● Records drawn from a dataset:
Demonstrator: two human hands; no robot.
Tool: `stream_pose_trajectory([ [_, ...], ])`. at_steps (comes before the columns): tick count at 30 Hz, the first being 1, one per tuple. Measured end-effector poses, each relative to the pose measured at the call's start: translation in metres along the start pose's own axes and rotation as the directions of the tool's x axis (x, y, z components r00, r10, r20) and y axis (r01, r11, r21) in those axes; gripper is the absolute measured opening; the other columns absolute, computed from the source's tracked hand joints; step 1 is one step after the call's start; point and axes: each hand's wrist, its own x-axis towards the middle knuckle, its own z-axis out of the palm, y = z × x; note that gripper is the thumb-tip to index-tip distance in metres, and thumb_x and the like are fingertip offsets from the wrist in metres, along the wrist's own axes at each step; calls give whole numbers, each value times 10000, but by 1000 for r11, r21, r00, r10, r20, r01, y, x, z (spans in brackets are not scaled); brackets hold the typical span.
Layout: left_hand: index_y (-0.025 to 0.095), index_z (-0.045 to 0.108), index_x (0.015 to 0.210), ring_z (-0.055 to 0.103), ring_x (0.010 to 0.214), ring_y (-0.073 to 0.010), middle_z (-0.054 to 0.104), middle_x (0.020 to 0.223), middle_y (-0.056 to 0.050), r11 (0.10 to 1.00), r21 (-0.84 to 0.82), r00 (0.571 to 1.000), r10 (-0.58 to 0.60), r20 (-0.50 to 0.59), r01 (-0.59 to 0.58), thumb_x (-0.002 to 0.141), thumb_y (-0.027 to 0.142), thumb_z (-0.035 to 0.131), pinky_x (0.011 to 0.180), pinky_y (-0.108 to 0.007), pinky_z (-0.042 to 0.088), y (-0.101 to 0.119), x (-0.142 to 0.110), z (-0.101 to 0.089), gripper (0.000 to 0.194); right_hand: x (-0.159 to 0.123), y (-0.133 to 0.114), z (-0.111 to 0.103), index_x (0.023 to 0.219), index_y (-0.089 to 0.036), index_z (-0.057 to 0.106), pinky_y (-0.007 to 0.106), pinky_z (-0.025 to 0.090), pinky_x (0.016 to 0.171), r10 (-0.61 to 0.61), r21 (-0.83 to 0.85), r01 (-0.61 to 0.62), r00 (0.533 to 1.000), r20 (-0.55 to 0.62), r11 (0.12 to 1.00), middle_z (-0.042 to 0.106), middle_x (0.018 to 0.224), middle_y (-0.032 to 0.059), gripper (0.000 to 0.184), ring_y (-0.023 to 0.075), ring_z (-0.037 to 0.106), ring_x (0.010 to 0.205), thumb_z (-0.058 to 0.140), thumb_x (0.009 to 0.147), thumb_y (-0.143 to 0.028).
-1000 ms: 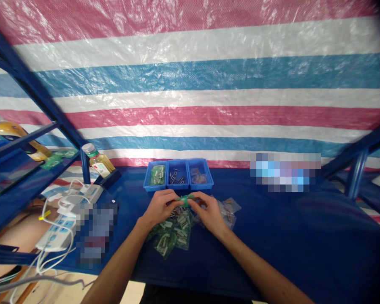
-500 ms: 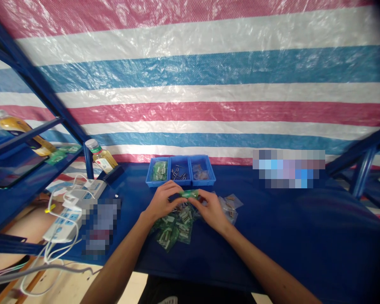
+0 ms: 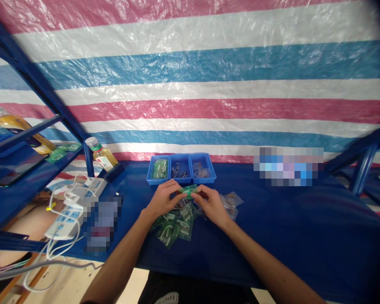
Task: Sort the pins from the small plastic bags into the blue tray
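Between my two hands is a small green plastic bag (image 3: pixel 189 191), pinched at both sides above the table. My left hand (image 3: pixel 164 197) grips its left side with thumb and fingers, and my right hand (image 3: pixel 211 203) grips its right side. Below the hands lies a pile of green-tinted bags (image 3: pixel 174 226) with small metal pins inside. Right of my right hand are clear bags (image 3: pixel 232 202) with brownish pieces. Just beyond stand three joined blue bins: the left bin (image 3: pixel 158 182) has green bags, the middle bin (image 3: pixel 180 180) loose metal pins, the right bin (image 3: pixel 204 179) clear bags.
A white power strip (image 3: pixel 63 223) with tangled cables lies at the left edge. Behind it stands a bottle of yellowish liquid (image 3: pixel 103 157). Blue metal frame posts (image 3: pixel 362 169) flank the blue table (image 3: pixel 288 228). Another person's limb (image 3: pixel 28 219) shows at far left.
The green bag has tilted slightly between my fingers, and my right thumb has come up onto its face. Both hands stay in nearly the same place; the view has shifted a little.
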Motion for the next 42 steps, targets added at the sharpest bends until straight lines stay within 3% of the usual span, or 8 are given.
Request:
stream_pose_trajectory([
  [4, 155, 686, 956, 585, 806, -182, 640, 827, -59, 1000, 22, 1000, 6, 12, -7, 967, 415, 659, 728, -300, 461, 0, 0, -1, 262, -1, -2, -1, 759, -211, 634, 275, 450, 624, -17, -13, 17, 1000, -24, 1000, 617, 667, -12, 305, 166, 551, 623, 651, 941, -456],
  [9, 157, 654, 830, 575, 815, -189, 646, 825, -70, 999, 24, 999, 44, 22, -45, 1000, 377, 609, 746, -319, 455, -3, 1, 1, 282, 0, -5, -1, 746, -209, 635, 281, 447, 627, -32, -4, 32, 999, -13, 999, 610, 667, -11, 311, 168, 553, 626, 653, 936, -455],
  [16, 166, 549, 733, 516, 751, -162, 534, 735, -20, 1000, 23, 1000, -2, 4, 2, 1010, 369, 594, 697, -290, 401, -3, 1, 1, 347, 2, -6, -2, 972, -219, 687, 278, 458, 641, -4, -7, 4, 1000, 24, 1000, 650, 736, -14, 237, 168, 577, 651, 665, 928, -451],
  [27, 173, 528, 720, 500, 744, -165, 522, 729, -22, 1000, 14, 1000, 7, 20, -7, 1035, 389, 538, 685, -292, 390, -5, 1, 1, 383, 2, -4, -2, 766, -214, 597, 270, 433, 614, 21, 11, -21, 1000, -6, 1000, 609, 653, -27, 315, 158, 547, 610, 661, 922, -481],
  [42, 170, 533, 725, 499, 743, -164, 516, 728, -20, 1000, 9, 1000, -2, 30, 2, 1043, 373, 524, 700, -290, 392, -4, 3, 1, 378, 3, -2, 0, 810, -217, 589, 268, 394, 585, 74, 118, -77, 997, 30, 990, 583, 621, -39, 315, 148, 524, 578, 665, 921, -501],
])
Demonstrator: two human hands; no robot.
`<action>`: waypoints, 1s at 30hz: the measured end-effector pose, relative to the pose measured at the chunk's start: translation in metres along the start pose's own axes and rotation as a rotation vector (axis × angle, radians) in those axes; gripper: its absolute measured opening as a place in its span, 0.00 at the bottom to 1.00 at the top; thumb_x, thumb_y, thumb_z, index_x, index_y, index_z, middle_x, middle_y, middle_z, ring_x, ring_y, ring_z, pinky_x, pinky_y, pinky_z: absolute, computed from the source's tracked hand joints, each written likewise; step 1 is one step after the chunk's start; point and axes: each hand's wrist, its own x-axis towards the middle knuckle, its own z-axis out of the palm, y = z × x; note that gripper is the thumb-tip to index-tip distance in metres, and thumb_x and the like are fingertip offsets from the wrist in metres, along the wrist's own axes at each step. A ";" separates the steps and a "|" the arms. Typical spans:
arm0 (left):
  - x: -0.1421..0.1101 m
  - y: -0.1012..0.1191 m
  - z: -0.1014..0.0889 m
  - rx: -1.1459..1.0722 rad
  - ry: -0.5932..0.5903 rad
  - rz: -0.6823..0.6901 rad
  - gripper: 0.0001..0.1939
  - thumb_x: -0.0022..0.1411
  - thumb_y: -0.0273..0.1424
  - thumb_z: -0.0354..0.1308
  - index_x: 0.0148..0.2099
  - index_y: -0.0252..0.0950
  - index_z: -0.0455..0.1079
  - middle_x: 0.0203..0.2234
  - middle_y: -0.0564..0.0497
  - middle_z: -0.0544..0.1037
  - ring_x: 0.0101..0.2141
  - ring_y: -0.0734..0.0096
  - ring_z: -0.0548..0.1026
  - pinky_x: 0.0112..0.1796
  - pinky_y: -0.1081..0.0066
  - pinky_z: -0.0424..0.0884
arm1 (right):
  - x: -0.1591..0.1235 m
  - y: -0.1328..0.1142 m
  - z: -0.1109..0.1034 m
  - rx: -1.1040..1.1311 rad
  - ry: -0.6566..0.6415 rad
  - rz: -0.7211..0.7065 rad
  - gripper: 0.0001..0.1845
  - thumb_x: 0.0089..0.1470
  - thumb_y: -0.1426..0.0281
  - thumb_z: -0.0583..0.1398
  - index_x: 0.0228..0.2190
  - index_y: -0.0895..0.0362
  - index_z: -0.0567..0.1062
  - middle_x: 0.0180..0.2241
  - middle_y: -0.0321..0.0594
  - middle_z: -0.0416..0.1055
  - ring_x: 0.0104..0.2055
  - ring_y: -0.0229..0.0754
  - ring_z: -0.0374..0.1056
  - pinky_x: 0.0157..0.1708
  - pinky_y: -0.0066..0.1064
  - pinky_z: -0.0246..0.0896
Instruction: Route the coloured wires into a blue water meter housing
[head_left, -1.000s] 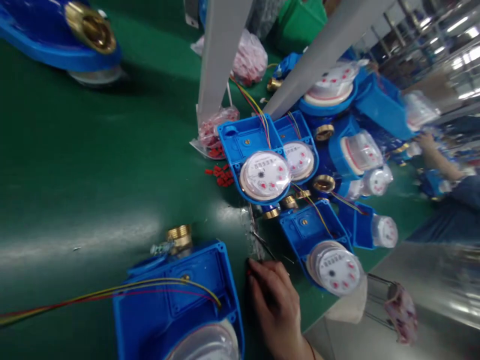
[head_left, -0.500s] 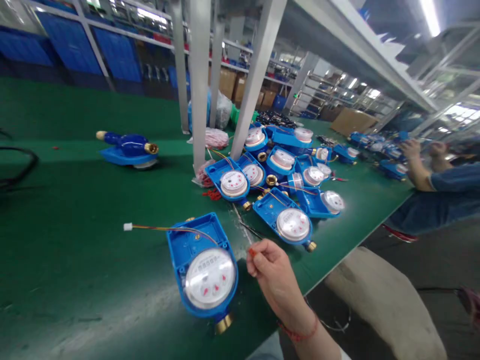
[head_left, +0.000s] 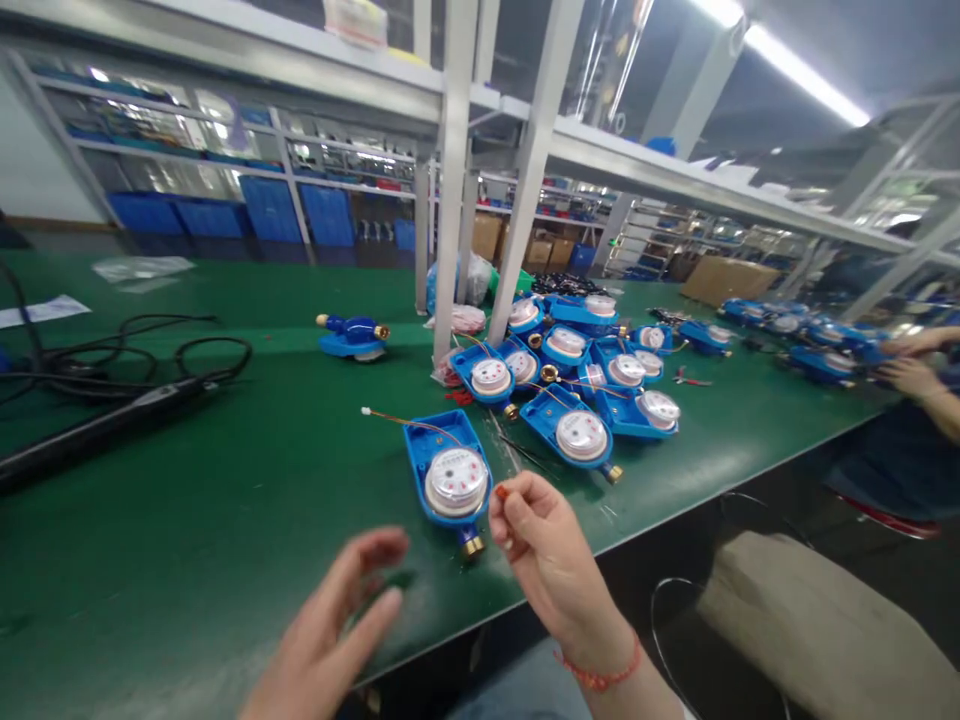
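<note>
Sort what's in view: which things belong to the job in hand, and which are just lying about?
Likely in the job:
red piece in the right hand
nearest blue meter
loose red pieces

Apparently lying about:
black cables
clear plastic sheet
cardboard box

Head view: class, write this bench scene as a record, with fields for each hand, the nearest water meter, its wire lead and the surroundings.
Left hand: open, blurred, nothing visible in it
Right hand: pinching a small red piece
Nearest water meter: dial up on the green table
Wire lead: runs left to a white connector
Surroundings: clustered water meters beyond, rightward; upside-down meter farther back, leftward
</note>
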 end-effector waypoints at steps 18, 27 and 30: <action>0.067 0.021 -0.041 -0.360 0.195 -0.203 0.59 0.41 0.54 0.68 0.65 0.36 0.41 0.41 0.42 0.77 0.41 0.59 0.77 0.44 0.63 0.72 | 0.073 -0.009 0.005 -0.615 -0.092 -0.027 0.15 0.43 0.64 0.69 0.29 0.63 0.78 0.23 0.42 0.73 0.24 0.35 0.69 0.26 0.23 0.67; 0.067 0.023 -0.070 0.568 0.823 0.541 0.36 0.56 0.41 0.63 0.62 0.40 0.52 0.50 0.41 0.61 0.51 0.57 0.64 0.50 0.53 0.65 | 0.093 0.017 0.023 -0.726 -0.204 0.095 0.09 0.48 0.67 0.65 0.31 0.61 0.78 0.26 0.40 0.74 0.28 0.35 0.71 0.29 0.22 0.67; 0.081 0.040 -0.074 1.050 0.496 0.778 0.13 0.62 0.28 0.57 0.49 0.42 0.66 0.47 0.48 0.67 0.50 0.59 0.63 0.51 0.53 0.53 | 0.098 0.023 0.024 -0.773 -0.200 0.110 0.08 0.48 0.68 0.64 0.30 0.60 0.78 0.27 0.39 0.74 0.29 0.34 0.70 0.30 0.22 0.65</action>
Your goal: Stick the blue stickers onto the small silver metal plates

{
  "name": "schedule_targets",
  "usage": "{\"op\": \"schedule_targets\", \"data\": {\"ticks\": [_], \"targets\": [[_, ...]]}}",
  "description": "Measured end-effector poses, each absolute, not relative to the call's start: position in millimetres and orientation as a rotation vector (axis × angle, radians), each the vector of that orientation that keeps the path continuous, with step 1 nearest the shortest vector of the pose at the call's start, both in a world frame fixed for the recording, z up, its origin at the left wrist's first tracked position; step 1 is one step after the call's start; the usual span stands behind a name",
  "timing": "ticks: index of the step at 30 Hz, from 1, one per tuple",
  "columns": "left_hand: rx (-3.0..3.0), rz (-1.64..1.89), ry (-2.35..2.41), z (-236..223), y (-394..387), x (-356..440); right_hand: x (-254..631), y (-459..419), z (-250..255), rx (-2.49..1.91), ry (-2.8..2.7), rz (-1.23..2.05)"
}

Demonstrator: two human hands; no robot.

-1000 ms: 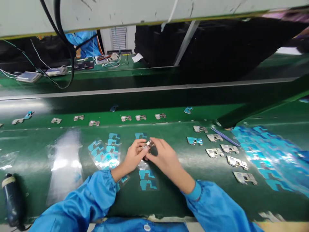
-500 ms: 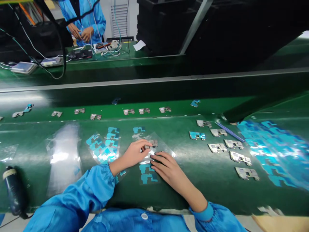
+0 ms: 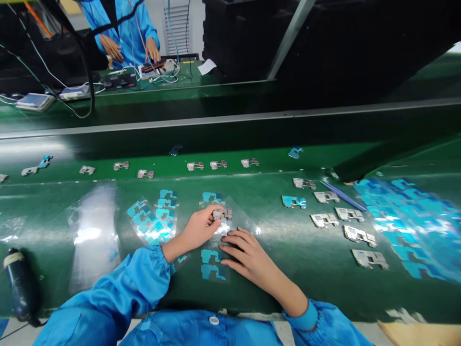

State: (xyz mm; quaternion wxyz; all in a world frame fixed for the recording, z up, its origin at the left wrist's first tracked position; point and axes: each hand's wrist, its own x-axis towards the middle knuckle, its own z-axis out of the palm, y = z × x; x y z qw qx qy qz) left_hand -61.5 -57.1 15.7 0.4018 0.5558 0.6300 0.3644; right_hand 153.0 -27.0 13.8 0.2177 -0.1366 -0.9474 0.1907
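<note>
My left hand [image 3: 199, 229] pinches a small grey circuit board [image 3: 223, 214] at its left end, fingertips closed on the edge. The board is held over a clear film sheet. My right hand [image 3: 254, 259] lies low over the bench, fingers stretched and a little apart, holding nothing. Its fingertips rest at the edge of a clear sheet bearing blue cut-out stickers [image 3: 213, 273]. Just above the held board lies another blue sticker [image 3: 212, 197]. More blue stickers on clear sheets [image 3: 166, 213] lie to the left of my left hand.
Several circuit boards [image 3: 370, 258] lie to the right, beside blue tweezers [image 3: 344, 196] and a wide spread of blue stickers [image 3: 406, 226]. More boards [image 3: 195, 166] line the far strip. Clear film [image 3: 95, 235] and a dark handheld tool [image 3: 22, 286] lie left. Opposite works a person [image 3: 124, 29].
The circuit board has turned more into view in my left hand. The lower sticker sheet has shifted left. Boards on the far strip have moved slightly right. The person opposite has parted their hands.
</note>
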Motion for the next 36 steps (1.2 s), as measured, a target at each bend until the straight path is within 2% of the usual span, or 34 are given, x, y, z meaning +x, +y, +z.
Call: {"op": "schedule_targets", "data": {"ticks": [8, 12, 15, 18, 22, 25, 28, 36], "targets": [[1.184, 1.014, 1.539, 13.3, -54.7, -59.5, 150.0, -28.9, 11.9, -0.286, -2.487, 0.435], [1.129, 1.052, 1.518, 11.1, -54.1, -59.6, 149.4, -23.6, 28.9, -0.253, -2.366, 0.412], [1.051, 1.078, 1.462, 11.2, -54.0, -60.1, 146.2, -15.5, 52.5, -0.371, -2.195, 0.620], [0.946, 1.121, 1.337, 14.2, -53.8, -61.3, 144.1, 2.0, 63.3, -0.609, -2.005, 1.022], [0.828, 1.124, 1.232, 22.0, -53.3, -63.8, 141.9, 31.7, 46.9, -0.969, -1.694, 1.454], [0.774, 1.089, 1.194, 27.5, -52.7, -65.8, 140.7, 42.8, 31.2, -1.023, -1.599, 1.667], [0.755, 1.053, 1.164, 31.5, -51.5, -67.4, 140.1, 43.1, 24.3, -1.057, -1.569, 1.754], [0.711, 1.027, 1.156, 31.9, -50.4, -66.8, 140.0, 41.5, 19.4, -1.170, -1.634, 1.741]]}}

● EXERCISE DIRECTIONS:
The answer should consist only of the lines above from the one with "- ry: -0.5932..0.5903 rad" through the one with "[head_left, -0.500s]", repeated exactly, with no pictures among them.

● WRITTEN RESPONSE:
  - ry: -0.5932..0.5903 rad
  - rz: -0.6823..0.6901 rad
  - gripper: 0.0001..0.1939
  - thumb_x: -0.0022..0.1411
  - thumb_y: -0.0273..0.1424
  - thumb_z: -0.0354..0.1308
  - index_x: 0.0148..0.2099
  - index_y: -0.0252..0.0950
  - index_z: -0.0455..0.1079
  - middle_x: 0.0203..0.2234
  - middle_y: -0.0564..0.0497
  - middle_z: -0.0544..0.1037
  - ring_x: 0.0101..0.2141
  - ring_y: -0.0734..0.0096
  - ring_z: -0.0548..0.1026
  - pinky_x: 0.0112..0.1796
  - pinky_y: -0.1081..0.0066
  - pinky_z: -0.0424..0.0884
arm1 (right):
  - x: -0.1591..0.1235 m
  - y: -0.1328..0.1142 m
  - z: -0.1109..0.1034 m
  - rx: -1.1040..1.1311 rad
  - ry: -0.6566..0.6415 rad
  - rz: -0.7211..0.7065 rad
  - gripper: 0.0001..0.1845
  - thumb_x: 0.0089..0.1470
  - thumb_y: -0.1426..0.0281
  - thumb_z: -0.0583..0.1398
  - index_x: 0.0228..0.2190
  - index_y: -0.0895..0.0362
  - index_z: -0.0567..0.1062
  - middle_x: 0.0180..0.2241
  - middle_y: -0.0321..0.0594
  - middle_z: -0.0416..0.1055
  - ring_x: 0.0104..0.2055
  - ring_y: -0.0229..0.0754
  - ring_z: -0.0374..0.1056
  - pinky_x: 0.0157..0.1708
  - pinky_y: -0.0066..0.1064
  - pinky_z: -0.0246..0.0896
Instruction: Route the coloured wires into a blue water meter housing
[head_left, -1.000s] 
[head_left, -0.500s] 

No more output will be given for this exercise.